Learning about Activity and Understanding Nutrition for Child Health (LAUNCH): Rationale, design, and implementation of a randomized clinical trial of a family-based pediatric weight management program for preschoolers.

Author information

1
Department of Pediatrics, Division of Behavioral Medicine and Clinical Psychology, Cincinnati Children's Hospital Medical Center and University of Cincinnati College of Medicine, Cincinnati, OH, United States. Electronic address: Lori.Stark@cchmc.org.
2
Department of Pediatrics, Division of Behavioral Medicine and Clinical Psychology, Cincinnati Children's Hospital Medical Center and University of Cincinnati College of Medicine, Cincinnati, OH, United States.
3
Pediatric Associates, PSC, Crestview Hills, KY, United States.
4
Independent Researcher, Atlanta, GA, United States.
5
Department of Behavioral Health and Nutrition, University of Delaware, Newark, DE, United States.
6
Department of Pediatrics, Division of Pulmonary Medicine, Children's Hospital Colorado, Aurora, CO, United States.
7
Department of Clinical and Health Psychology, University of Florida, United States.
8
Department of Pediatrics, Division of Biostatistics and Epidemiology, Cincinnati Children's Hospital Medical Center and University of Cincinnati College of Medicine, Cincinnati, OH, United States.

Abstract

Obesity affects nearly 2 million preschool age children in the United States and is not abating. However, research on interventions for already obese preschoolers is limited. To address this significant gap in the literature, we developed an intervention targeting obesity reduction in 2 to 5year olds, Learning about Activity and Understanding Nutrition for Child Health (LAUNCH). This paper describes the rationale, design, participant enrollment, and implementation of a 3-arm randomized, parallel-group clinical trial comparing LAUNCH to a motivational-interviewing intervention (MI) and standard care (STC), respectively. Whereas LAUNCH was designed as a skills based intervention, MI focused on addressing the guardian's motivation to make changes in diet and activity and providing tools to do so at the guardian's level of readiness to implement changes. Child body mass index z-score was the primary outcome, assessed at pretreatment, posttreatment (Month 6), and 6 and 12month follow-ups (Months 12 and 18). Mechanisms of weight change (e.g., dietary intake, physical activity) and environmental factors associated with weight (e.g., foods available in the home, caregiver diet) were also assessed. This study is unique because it is one of the few randomized controlled trials to examine a developmentally informed, clinic and home skills based behavioral family intervention for preschoolers who are already obese.

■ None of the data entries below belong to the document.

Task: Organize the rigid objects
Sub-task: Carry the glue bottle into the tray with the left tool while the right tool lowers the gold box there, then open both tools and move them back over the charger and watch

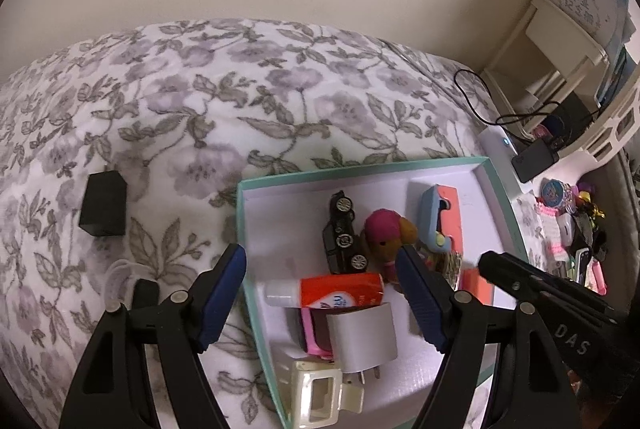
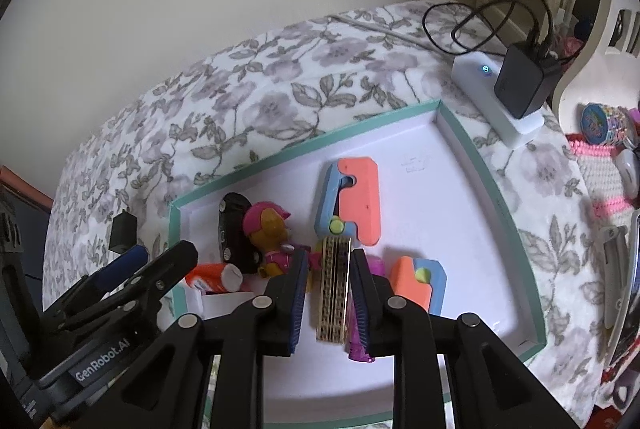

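Right hand-held gripper [image 2: 329, 295] pinches the thin gold patterned block [image 2: 334, 293] by its flat faces; it looks light, stiff; left hand-held gripper [image 1: 322, 293] spread

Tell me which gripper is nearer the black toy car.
Left. The left gripper hangs open just before the car; the right gripper sits farther off, around a gold comb.
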A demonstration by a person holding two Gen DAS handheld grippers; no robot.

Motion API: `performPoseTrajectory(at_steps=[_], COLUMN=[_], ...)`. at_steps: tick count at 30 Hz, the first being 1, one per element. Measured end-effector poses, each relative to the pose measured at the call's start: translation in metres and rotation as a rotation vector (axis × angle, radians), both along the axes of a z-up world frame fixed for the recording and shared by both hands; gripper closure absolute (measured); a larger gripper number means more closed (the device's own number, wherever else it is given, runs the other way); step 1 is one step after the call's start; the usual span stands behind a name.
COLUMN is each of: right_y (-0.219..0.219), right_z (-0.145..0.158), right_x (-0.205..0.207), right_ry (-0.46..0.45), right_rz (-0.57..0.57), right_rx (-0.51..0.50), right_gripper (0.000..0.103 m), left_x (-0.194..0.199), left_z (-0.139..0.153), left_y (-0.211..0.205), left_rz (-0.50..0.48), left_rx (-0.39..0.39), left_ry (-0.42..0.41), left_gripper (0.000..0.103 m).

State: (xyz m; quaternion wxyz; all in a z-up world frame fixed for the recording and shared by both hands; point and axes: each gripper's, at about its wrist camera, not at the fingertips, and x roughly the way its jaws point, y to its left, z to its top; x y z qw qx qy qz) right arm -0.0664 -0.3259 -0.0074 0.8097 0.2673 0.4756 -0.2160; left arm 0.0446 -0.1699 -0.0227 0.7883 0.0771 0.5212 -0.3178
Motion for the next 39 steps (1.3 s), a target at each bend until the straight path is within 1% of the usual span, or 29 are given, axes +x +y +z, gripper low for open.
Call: performPoseTrajectory(at_steps=[5,6,7,8,15,16,17,18,19,21,23,24,25,27,28,29,31,32,33,34,39], right_y=[0.003,0.005,0.006,0.007,0.012,0.012,0.013,0.013,0.013,0.014,0.014,0.015,0.015,0.015,0.015,0.015,0.015,0.014,0.013,0.013,0.013], right_z=[0.015,0.016,0.017,0.017,0.010,0.010,0.011,0.011,0.011,0.011,0.010,0.010,0.010,0.009,0.008,0.008,0.007,0.007,0.007,0.007,0.006], right_x=[-0.001,0.000,0.000,0.001,0.006,0.006,0.007,0.007,0.007,0.008,0.009,0.009,0.010,0.010,0.010,0.010,0.010,0.009,0.009,0.008,0.007], right_ry=[-0.027,-0.029,-0.029,-0.027,0.009,0.011,0.012,0.014,0.014,0.017,0.028,0.033,0.035,0.043,0.047,0.050,0.055,0.059,0.061,0.061,0.061], right_rz=[0.003,0.004,0.008,0.012,0.029,0.029,0.028,0.028,0.028,0.030,0.030,0.030,0.029,0.025,0.024,0.024,0.016,0.008,0.002,-0.001,-0.008], right_rx=[-0.037,-0.041,-0.047,-0.050,-0.061,-0.064,-0.068,-0.072,-0.074,-0.076,-0.088,-0.094,-0.097,-0.106,-0.110,-0.114,-0.123,-0.129,-0.136,-0.144,-0.164], right_gripper=[0.079,0.079,0.079,0.079,0.077,0.073,0.070,0.063,0.060,0.059,0.048,0.037,0.034,0.032,0.027,0.024,0.014,0.011,0.003,0.000,0.000], left_x=[0.007,0.008,0.011,0.012,0.025,0.027,0.028,0.029,0.030,0.031,0.032,0.032,0.032,0.032,0.032,0.032,0.032,0.032,0.032,0.033,0.033], left_z=[0.008,0.009,0.011,0.012,0.015,0.015,0.015,0.015,0.015,0.014,0.014,0.014,0.015,0.016,0.017,0.017,0.018,0.018,0.018,0.018,0.019], left_y=[0.010,0.013,0.016,0.019,0.042,0.045,0.047,0.050,0.052,0.055,0.057,0.057,0.058,0.059,0.060,0.060,0.060,0.061,0.061,0.062,0.062], left_rz=[0.054,0.064,0.079,0.091,0.176,0.190,0.198,0.205,0.214,0.223,0.232,0.236,0.242,0.248,0.250,0.252,0.255,0.256,0.257,0.258,0.258], left_rx=[0.012,0.012,0.013,0.012,0.018,0.024,0.026,0.029,0.032,0.035,0.041,0.047,0.053,0.063,0.070,0.073,0.083,0.085,0.087,0.090,0.106], left_ry=[-0.028,-0.034,-0.039,-0.042,-0.051,-0.054,-0.055,-0.055,-0.054,-0.050,-0.056,-0.063,-0.074,-0.096,-0.108,-0.116,-0.129,-0.132,-0.135,-0.138,-0.165], left_gripper=[0.023,0.022,0.019,0.017,0.015,0.012,0.011,0.011,0.011,0.011,0.011,0.011,0.011,0.006,0.003,0.003,0.003,0.003,0.003,0.003,0.003])
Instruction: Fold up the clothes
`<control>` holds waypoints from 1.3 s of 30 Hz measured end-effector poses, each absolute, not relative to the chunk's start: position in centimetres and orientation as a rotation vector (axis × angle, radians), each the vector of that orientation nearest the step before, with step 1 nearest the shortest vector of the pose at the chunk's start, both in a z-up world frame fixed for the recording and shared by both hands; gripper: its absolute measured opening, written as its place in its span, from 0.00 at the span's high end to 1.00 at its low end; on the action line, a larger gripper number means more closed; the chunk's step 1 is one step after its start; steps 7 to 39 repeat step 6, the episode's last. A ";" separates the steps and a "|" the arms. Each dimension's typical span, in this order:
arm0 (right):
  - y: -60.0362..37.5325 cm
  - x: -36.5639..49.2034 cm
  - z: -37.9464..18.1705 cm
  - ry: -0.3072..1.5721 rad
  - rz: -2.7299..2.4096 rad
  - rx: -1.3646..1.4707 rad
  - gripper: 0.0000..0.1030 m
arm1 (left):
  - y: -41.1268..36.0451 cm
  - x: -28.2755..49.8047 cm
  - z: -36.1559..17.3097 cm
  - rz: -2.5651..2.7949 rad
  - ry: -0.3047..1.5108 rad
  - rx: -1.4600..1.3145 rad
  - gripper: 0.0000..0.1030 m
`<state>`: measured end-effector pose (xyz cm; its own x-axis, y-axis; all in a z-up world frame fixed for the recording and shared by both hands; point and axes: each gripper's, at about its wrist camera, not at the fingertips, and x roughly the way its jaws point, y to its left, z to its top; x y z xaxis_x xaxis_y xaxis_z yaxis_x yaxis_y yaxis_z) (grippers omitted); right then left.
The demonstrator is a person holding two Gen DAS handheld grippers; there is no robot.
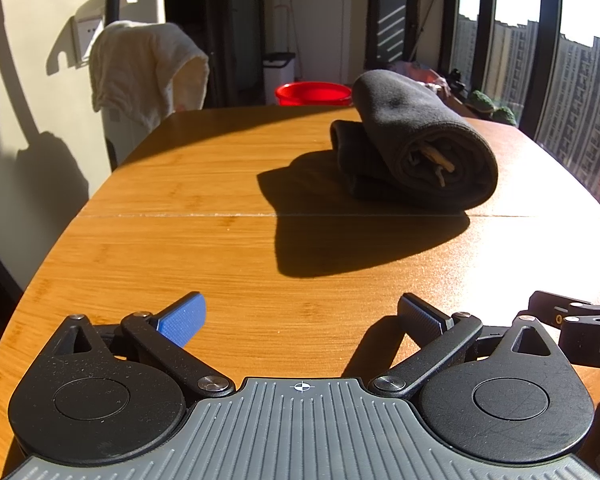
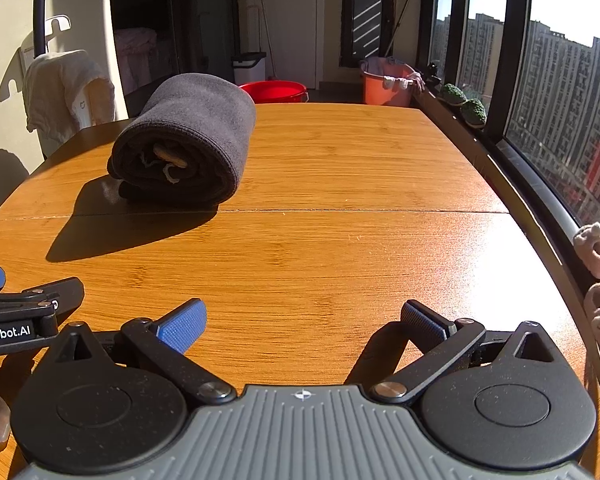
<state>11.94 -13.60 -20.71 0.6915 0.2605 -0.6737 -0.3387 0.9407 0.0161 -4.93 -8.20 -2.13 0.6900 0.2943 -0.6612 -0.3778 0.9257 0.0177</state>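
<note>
Both tools hover low over the near part of the wooden table (image 1: pixel 180 200), side by side. The left gripper (image 1: pixel 300 320) and right gripper (image 2: pixel 304 322) are spread wide, grasping nothing. The dark rolled garment (image 1: pixel 416 148) lies farther off, mid-table, with bare wood all round it.

Both cameras sit low over the near edge of the desk (image 1: pixel 220 184), facing along it toward the far door. The left view looks from the left, the right from beside it — both share the rolled dark cloth (image 2: pixel 188 140) and red tub (image 2: pixel 274 91).
</note>
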 end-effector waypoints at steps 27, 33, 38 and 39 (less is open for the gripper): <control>-13.5 12.0 -20.7 0.734 0.347 -0.111 0.00 | -8.2 -4.9 -2.1 0.375 0.718 -0.123 0.00; -13.5 12.0 -20.7 0.734 0.347 -0.111 0.00 | -8.2 -4.9 -2.1 0.375 0.718 -0.123 0.00; -13.5 12.0 -20.7 0.734 0.347 -0.111 0.00 | -8.2 -4.9 -2.1 0.375 0.718 -0.123 0.00; -13.5 12.0 -20.7 0.734 0.347 -0.111 0.00 | -8.2 -4.9 -2.1 0.375 0.718 -0.123 0.00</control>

Being obese during the preschool years increases the likelihood of remaining obese as an adult and is associated with serious health conditions; if this intervention is successful, it has the potential to change the health trajectories for young children with obesity.

TRIAL REGISTRATION:

ClinicalTrials.gov NCT01546727.

PMID:
27777128
DOI:
10.1016/j.cct.2016.10.007
[Indexed for MEDLINE]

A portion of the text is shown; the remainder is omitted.